→ **EXERCISE DESCRIPTION**
Using the data below, output the first line and every line after it up to and including the line containing "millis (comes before", exactly as written and with nothing added.

+---+

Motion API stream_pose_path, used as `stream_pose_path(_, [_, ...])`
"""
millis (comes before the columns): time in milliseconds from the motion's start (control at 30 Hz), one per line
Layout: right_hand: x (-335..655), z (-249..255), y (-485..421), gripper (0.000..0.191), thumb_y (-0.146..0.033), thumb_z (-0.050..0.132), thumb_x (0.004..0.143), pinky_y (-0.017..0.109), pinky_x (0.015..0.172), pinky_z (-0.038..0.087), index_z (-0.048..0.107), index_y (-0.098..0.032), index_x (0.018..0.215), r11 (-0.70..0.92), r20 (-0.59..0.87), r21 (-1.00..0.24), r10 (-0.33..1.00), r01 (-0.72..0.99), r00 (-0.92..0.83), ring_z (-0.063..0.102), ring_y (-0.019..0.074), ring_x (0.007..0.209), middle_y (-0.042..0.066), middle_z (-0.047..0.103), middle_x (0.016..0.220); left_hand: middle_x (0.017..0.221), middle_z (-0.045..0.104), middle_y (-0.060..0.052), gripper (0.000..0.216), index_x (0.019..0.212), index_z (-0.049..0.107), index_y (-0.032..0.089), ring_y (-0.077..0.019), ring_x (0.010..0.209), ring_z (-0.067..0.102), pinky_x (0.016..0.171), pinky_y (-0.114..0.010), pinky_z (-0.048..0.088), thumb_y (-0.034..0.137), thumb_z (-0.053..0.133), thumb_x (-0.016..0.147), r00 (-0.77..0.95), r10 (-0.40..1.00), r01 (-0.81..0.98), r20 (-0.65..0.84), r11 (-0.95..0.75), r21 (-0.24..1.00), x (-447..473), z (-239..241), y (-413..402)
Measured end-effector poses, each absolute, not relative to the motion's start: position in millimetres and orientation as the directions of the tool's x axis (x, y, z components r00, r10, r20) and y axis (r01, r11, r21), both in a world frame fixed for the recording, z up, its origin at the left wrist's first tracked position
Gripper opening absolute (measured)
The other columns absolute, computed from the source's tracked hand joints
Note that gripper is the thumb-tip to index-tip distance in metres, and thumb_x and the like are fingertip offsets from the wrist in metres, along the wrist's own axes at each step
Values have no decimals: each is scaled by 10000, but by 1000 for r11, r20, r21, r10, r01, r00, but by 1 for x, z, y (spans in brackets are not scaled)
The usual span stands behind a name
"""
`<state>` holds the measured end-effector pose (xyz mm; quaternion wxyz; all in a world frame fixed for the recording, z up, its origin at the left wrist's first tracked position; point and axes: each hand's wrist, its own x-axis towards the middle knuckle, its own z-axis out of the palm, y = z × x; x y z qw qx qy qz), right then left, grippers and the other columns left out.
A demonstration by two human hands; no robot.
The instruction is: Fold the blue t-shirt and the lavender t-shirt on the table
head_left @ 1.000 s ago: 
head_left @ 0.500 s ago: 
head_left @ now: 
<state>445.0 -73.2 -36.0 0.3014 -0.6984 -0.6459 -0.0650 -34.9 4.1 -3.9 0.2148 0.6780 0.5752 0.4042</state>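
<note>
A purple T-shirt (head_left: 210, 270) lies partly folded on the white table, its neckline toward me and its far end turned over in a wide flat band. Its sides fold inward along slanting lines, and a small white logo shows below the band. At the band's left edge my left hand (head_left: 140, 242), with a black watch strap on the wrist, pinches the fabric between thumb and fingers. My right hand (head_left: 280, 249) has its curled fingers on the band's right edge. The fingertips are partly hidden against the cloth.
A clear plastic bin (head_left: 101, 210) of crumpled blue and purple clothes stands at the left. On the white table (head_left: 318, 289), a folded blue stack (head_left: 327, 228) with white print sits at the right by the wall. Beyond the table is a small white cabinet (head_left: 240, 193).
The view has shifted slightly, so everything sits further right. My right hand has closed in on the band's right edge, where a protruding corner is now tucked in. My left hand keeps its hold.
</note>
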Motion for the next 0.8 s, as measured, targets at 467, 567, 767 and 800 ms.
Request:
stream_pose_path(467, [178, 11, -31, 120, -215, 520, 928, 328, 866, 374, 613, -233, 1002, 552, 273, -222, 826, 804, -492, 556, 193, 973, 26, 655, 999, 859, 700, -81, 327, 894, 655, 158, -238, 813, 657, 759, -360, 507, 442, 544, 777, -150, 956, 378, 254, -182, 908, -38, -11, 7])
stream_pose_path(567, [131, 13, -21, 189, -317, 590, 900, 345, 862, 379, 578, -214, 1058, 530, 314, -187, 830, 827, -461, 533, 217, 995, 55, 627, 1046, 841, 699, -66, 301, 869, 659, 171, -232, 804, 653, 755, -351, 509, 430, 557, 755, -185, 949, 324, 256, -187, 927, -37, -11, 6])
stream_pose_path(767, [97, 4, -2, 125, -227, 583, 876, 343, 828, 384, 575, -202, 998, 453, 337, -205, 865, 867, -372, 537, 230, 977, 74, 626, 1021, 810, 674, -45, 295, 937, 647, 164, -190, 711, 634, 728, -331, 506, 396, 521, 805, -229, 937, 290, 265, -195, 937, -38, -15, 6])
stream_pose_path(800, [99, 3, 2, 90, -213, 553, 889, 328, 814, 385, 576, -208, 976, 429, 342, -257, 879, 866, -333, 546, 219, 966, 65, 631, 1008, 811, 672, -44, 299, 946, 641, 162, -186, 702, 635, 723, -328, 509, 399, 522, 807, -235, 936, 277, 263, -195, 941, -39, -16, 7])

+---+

→ **PROBLEM SOLUTION**
Motion API stream_pose_path, used as `stream_pose_path(_, [_, ...])`
"""
millis (comes before the columns): time in milliseconds from the motion's start (control at 30 Hz), one per line

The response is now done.